For any finite group $G$ of order $n$ show that there exists two subgroups $H_1, H_2 \leq S_n$ isomorphic to $G$ with $h_1h_2 = h_2h_1$

Question

For any finite group $G$ of order $n$ show that there exists two subgroups $H_1, H_2 \leq S_n$ isomorphic to $G$ with $h_1h_2 = h_2h_1$ for all $h_1 \in H_1, h_2 \in H_2$.

Here is my attempt so far: Let $\sigma, \tau \in S_n$ be defined via cycle notation by $\sigma = (1, 2, ..., n)$ and $\tau = (n, n-1, ..., 1)$. The order of both $\sigma$ and $\tau$ is $n$, and furthermore $\tau = \sigma^{-1}$. We can then define

$$ H_1 = \langle \sigma \rangle, \quad H_2 = \langle \tau \rangle $$

so that $H_1$ and $H_2$ are both cyclic subgroups of $S_n$ of order $n$. Then we have

$$ H_1 \cong \mathbb{Z}/n\mathbb{Z} \cong H_2, $$

and if $h_1 \in H_1, h_2 \in H_2$ then $h_1h_2 = \sigma^i\tau^j = \sigma^i(\sigma^{-1})^j = \sigma^i\sigma^{-j} \sigma^{i-j} = \sigma^{-j}\sigma^i = \tau^j\sigma^i = h_2h_1$. This seems to be a solution to the problem, provided that the original group $G$ being considered is cyclic (and therefore isomorphic to $\mathbb{Z}/n\mathbb{Z}$). How do I proceed without the assumption that $G$ is a cyclic group of order $n$ however?

Answer 1

Hint: consider the permutations induced by left and right multiplication.

Answer 2

(I'm assuming you have at hands that, if $|G|=n$, then $\operatorname{Sym}(G)\cong S_n$.)

Take $H_1:=\{l_a, a\in G\}$ and $H_2:=\{r_a, a\in G\}$, where for every $a\in G$: \begin{alignat}{1} &\operatorname{Sym}(G)\ni l_a\colon g\mapsto ag \\ &\operatorname{Sym}(G)\ni r_a\colon g\mapsto ga^{-1} \\ \end{alignat} Prove that $l\colon a\mapsto l_a$ and $r\colon a\mapsto r_a$ are injective homomorphisms of $G$ into $\operatorname{Sym}(G)$, whence $H_1,H_2\cong G$. Moreover, given any $a,b\in G$, for every $g\in G$ we get: \begin{alignat}{1} (l_ar_b)(g) &= l_a(r_b(g)) \\ &= l_a(gb^{-1}) \\ &= agb^{-1} \\ &= (ag)b^{-1} \\ &= r_b(ag) \\ &= r_b(l_a(g)) \\ &= (r_bl_a)(g) \\ \end{alignat} and hence $l_ar_b=r_bl_a$ for every $a,b\in G$ (which is yours "$h_1h_2=h_2h_1$ for all etc."). This holds for infinite $G$ either, provided that you replace $S_n$ with $\operatorname{Sym}(G)$. Moreover, it may worth noting that $H_1\cap H_2\cong Z(G)$ and (as a corollary of your claim) $H_1H_2\le\operatorname{Sym}(G)$.

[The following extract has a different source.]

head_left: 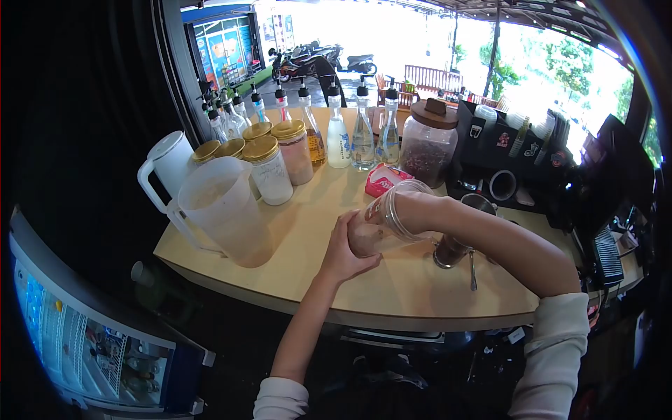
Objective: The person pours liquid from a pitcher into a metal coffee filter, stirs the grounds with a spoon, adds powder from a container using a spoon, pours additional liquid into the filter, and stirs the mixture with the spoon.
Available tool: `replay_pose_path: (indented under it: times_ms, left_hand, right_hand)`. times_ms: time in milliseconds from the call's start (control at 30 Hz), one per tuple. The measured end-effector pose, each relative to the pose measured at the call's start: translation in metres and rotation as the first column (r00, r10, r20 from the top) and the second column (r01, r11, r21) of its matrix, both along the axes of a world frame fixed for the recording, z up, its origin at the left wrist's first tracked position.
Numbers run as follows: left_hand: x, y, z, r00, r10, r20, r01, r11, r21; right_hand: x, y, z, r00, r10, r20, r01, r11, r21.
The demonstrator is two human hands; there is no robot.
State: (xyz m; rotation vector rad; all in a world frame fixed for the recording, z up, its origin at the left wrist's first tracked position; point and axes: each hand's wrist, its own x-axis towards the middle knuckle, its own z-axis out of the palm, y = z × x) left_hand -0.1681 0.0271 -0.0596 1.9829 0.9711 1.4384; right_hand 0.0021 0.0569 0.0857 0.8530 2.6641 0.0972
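Note:
My left hand (344, 248) is wrapped around the lower part of a clear jar (386, 243), which is tilted with its mouth toward the right. Through that mouth my right hand (413, 212) reaches inside. Its fingers are hard to make out behind the glass, so what they hold is unclear. Close to my right forearm stand a metal cup (449, 253) and a thin spoon-like utensil (473, 271) on the wooden counter (308, 241). Behind the tilted jar lies a pink and white packet (387, 180).
To the left stand a translucent pitcher (224, 217), a white lidded jug (170, 164) and several gold-lidded jars (270, 175). Pump-topped bottles (338, 140) line the back. A wooden-lidded jar (428, 147) and black cup holder (514, 143) are at right; a glass-door fridge (91, 343) is lower left.

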Motion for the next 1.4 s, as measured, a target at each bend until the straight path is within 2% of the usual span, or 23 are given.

Just to getting familiar with these isomorphic images of $G$ into $\operatorname{Sym}(G)$ (we'll come up indeed to a trivial result), in the finite case these two latter facts tell us that: $$|H_1H_2|=\frac{n^2}{|Z(G)|}\mid n! \tag1$$ So, if $G$ is centerless, then from $(1)$ follows $n\mid (n-1)!$, namely $n$ is composite, whence the result that $G$ of prime order can't be centerless (which, as said, is by far trivial being in that case $G$ cyclic, and hence abelian).

A less trivial result with $H_1$ and $H_2$ is the following: an element of $H_1H_2$ (which is a bijection of $G$) is operation-preserving (namely an automorphism of $G$) if and only if, for every $x,y\in G$: \begin{alignat}{1} &(l_ar_b)(xy)=((l_ar_b)(x))((l_ar_b)(y))&&\iff \\ &axyb^{-1}=axb^{-1}ayb^{-1}&&\iff \\ &e=b^{-1}a&&\iff \\ &b=a&&\iff\\ &l_ar_b=l_ar_a\in\operatorname{Inn}(G) \end{alignat} whence: $$\operatorname{Inn}(G)=\operatorname{Aut}(G)\cap H_1H_2$$ thus making somehow plausible calling "inner" the automorphisms by conjugation (after all, isn't $H_1H_2$ "the greater area of $G$" in $\operatorname{Sym}(G)$?)